「令和」の出典『梅花の宴』を読み解こう!

 

令和元年が5月1日にスタートし、元号が平成から令和に代わり4か月が経ちました。新元号「令和」が現存する日本最古歌集「万葉集」からの出典であると発表された瞬間から、万葉集は一躍脚光を浴びています。すでにご存じの通り「令和」は万葉集巻五・八一五~八四六番歌の前に置かれた漢文の「序」から採られました。皆さんの中にも、書店にならぶ万葉集関連の新書を手に取って、知りたいなと思った方がたくさんいらっしゃるのではないでしょうか?
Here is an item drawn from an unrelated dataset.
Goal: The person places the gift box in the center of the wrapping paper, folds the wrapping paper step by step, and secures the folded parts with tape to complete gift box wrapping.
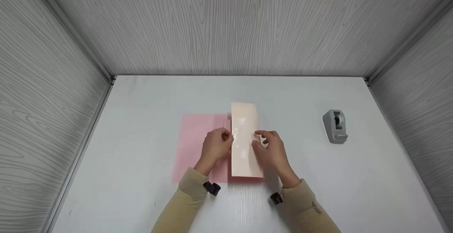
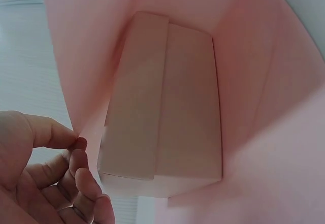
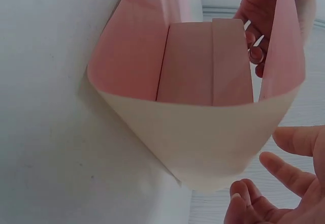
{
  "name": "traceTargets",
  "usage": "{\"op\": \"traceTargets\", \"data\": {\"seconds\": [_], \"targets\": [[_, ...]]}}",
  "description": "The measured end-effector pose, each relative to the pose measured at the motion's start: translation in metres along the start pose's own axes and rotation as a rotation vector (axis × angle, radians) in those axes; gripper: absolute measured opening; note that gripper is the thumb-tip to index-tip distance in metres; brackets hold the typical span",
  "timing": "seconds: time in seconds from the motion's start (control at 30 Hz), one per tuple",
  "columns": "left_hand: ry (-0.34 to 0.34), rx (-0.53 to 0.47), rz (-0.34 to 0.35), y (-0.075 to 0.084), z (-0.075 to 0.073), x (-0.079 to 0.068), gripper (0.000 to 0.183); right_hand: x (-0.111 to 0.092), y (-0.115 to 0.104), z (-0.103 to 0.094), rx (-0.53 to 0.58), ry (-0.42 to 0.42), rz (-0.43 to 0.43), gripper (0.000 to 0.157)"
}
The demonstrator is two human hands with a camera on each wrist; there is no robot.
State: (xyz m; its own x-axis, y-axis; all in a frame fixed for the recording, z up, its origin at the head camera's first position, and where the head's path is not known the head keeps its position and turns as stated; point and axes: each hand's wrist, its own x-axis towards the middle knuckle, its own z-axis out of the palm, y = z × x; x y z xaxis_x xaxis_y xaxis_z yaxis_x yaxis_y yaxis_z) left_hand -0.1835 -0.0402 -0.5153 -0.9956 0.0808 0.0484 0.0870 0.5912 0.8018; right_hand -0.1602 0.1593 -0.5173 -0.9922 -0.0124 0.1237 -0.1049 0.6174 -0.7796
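Note:
A sheet of wrapping paper, pink on one face and cream on the other, lies on the white table. Its right part curves up and over a small pink box, cream side outward. In the left wrist view the box sits inside the paper fold, a raised strip along its top. My left hand pinches the free edge of the raised paper between thumb and forefinger. At the paper's right side is my right hand, fingers spread and loosely bent; the right wrist view shows its fingertips beside the cream face, gripping nothing.
A grey tape dispenser with a roll in it stands on the table at the right. Grey wood-grain panels rise behind and at both sides of the white table. Black wrist cameras are strapped on both sleeves.

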Motion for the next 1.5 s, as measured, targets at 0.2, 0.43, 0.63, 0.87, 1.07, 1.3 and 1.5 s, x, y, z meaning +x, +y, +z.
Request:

というわけで今回のボタニカル研究所のブログでは、いつもの植物のある暮らしをテーマにした内容からすこし間口を広げて、美しく和やかな日本人の心を万葉集の「梅」にまつわる歌とともにご紹介しようと思います。

 

初春の令月にして、気淑(よ)く風和らぎ

梅は鏡前(きょうぜん)の粉(こ)を披(ひら)き

蘭は珮後(はいご)の香(こう)を薫らす

(梅花の歌三十二首 序 巻五)

【口語訳】時あたかも初春の好き月、空気は美しく風はやわらかに、梅は美女の鏡の前に装う白粉のごとく白く咲き、蘭は身を飾った香のごとき香りをただよわせている

 

「梅花の歌三十二首」とは天平2年(730年)に大宰府の長官であった大伴旅人が主催した「梅花の宴」で読まれた歌々です。「中国には多くの梅の詩がある。われわれはこの庭の梅を和歌に詠もうではないか」と参集した人々に和漢折衷の斬新な創作活動を呼び掛けました。当時の大宰府は古代の行政機関であり、大陸文化が最初に入ってくる地でもありました。その長官宅の庭には、当時はまだ珍しい外来の植物であったウメが植えられ、それをテーマに掲げて漢詩文を翻案して和歌を詠むという先鋭的な宴が催されたのです。ではどのような歌が詠まれたのでしょうか?ご紹介していきます。

 

梅の花 折りてかざせる 諸人(もろひと)は

今日(けふ)の間は 楽しくあるべし

(荒氏稲布(こうしのいなしき) 巻五 八三二)

【口語訳】梅の花を折りかざして遊ぶ人々は、こぞって今日一日が楽しいことだろう

 

わが園に 梅の花散る ひさかたの

天(あめ)より雪の 流れ来るかも

(大伴旅人(おおとものたびと) 巻五 八二二)

【口語訳】わが庭に梅の花が散る。天涯の果てから雪が流れ来るよ

 

正月(むつき)立ち 春の来(きた)らば かくしこそ

梅を招(を)きつつ 楽しきを経(へ)め

(紀卿(きのまえつきみ) 巻五 八一五)

【口語訳】正月になり新春がやって来たら、このように梅の寿を招きながら、楽しき日を尽くそう

 

春されば 木末(こぬれ)隠れて 鴬(うぐひす)そ

鳴きて去(い)ぬなる 梅が下枝(しづえに)

(山口若麻呂(やまぐちわかまろ) 巻五 八二七)

【口語訳】春になると梅の梢では姿も隠れてしまって、鶯は、鳴き移るようだ、下枝の方に

 

うち靡(なび)く 春の柳とわが宿の

梅の花とを 如何(いか)にか分かむ

(史氏大原(ししおおはら) 巻五 八二六)

【口語訳】霞こめる春の美しく芽ぶく柳と、わが庭に咲き誇る梅の花と、そのよしあしをどのように区別しよう

 

来月の10月22日には「即位礼正殿の儀」が行われます。これは新天皇の即位を国内外に示す儀式で、国内はもちろん、国外からも国家元首や首脳が参列されます。今年一年かけて行われる即位の儀式の中で、最も重要で盛大な儀式です。

そんな時代の節目、記念すべき2019年はどのような年になるのでしょうか?めまぐるしく変化する時代に焦りを感じることもありますが、万葉の時代から令和の現代まで何百年を経ても、日本人の感性は花の下に生きていることを感じると、ほっとする心地がします。